Data Entry and Human Error
- Manual data entry errors: Human errors such as typos, missing values, or incorrect formatting can propagate across systems and lead to inconsistencies34.
- Inconsistent data entry: Differences in data entry formats can cause inaccuracies and inconsistencies, for example, different formats for addresses4.
Data Integration and Standards
- Lack of data integration across systems: Data stored in multiple systems or databases can lead to inconsistencies if not integrated correctly. This includes issues with integration tools and data stored in silos134.

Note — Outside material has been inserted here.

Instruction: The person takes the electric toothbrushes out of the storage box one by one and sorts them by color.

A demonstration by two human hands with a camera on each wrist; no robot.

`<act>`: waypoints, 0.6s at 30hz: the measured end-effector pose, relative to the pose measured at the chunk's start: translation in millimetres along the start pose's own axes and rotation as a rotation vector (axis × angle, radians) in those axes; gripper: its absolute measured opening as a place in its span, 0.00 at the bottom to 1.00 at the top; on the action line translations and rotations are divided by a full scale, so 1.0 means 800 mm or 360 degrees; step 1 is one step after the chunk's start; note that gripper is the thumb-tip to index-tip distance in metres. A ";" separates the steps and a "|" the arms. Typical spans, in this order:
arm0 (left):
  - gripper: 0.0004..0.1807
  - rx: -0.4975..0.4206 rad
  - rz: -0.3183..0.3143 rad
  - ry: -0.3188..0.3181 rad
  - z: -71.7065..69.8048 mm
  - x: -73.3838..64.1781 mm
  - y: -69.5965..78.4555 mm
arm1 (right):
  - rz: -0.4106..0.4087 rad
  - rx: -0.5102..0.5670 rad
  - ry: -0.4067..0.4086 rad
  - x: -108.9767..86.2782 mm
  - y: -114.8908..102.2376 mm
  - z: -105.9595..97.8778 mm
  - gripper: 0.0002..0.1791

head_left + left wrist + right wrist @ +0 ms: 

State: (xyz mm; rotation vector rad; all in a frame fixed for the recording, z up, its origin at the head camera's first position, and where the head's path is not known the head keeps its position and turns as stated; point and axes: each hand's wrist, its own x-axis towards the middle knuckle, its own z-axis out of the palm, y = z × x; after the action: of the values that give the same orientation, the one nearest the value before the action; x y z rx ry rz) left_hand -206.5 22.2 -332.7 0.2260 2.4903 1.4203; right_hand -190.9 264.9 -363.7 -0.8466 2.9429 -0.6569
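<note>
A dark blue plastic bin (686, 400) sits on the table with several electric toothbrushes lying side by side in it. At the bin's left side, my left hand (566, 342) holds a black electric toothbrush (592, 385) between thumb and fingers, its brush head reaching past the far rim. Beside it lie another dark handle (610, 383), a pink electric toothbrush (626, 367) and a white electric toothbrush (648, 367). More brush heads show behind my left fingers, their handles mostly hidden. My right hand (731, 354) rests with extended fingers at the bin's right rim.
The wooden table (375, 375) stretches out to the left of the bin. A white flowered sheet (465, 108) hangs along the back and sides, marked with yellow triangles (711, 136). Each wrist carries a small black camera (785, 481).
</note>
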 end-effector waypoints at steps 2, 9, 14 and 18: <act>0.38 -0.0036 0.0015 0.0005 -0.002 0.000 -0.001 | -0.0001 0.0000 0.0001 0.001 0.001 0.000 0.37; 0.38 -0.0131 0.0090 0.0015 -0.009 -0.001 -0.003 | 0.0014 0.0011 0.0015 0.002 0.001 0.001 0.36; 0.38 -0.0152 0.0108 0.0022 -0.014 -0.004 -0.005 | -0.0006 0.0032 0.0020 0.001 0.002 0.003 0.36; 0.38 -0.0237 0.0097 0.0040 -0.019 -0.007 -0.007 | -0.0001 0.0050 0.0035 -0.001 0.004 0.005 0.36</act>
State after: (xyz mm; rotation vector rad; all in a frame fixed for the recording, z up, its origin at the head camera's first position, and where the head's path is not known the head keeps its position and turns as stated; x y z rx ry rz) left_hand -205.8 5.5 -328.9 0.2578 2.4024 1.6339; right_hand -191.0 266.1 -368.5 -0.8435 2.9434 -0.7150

- Lack of data standards: Without established data standards, different interpretations and recordings of data can occur, leading to inconsistencies3.
System and Application Issues
- Dual writes: In microservices architectures, dual writes can cause inconsistencies when data is written to multiple locations but not consistently updated2.
- Legacy systems and data migration: Errors during data migration from one system to another can introduce inconsistencies due to improper transformation or incomplete data mapping3.
Organizational and Governance Issues
- Lack of data governance: The absence of data governance practices means there is no systematic oversight on data quality and consistency, allowing inconsistencies to persist undetected3.
- Organizational changes: Changes in roles, responsibilities, or organizational structures can disrupt data workflows and lead to inconsistent data-handling practices3.
AI and Complex System Challenges
- AI-related challenges: The use of AI in distributed systems introduces additional complexities, such as outdated training data and complex distributed architectures, which can challenge existing data consistency procedures1.
Addressing these factors requires a comprehensive approach that includes implementing robust data standards, automated validation processes, data governance frameworks, and thorough training programs.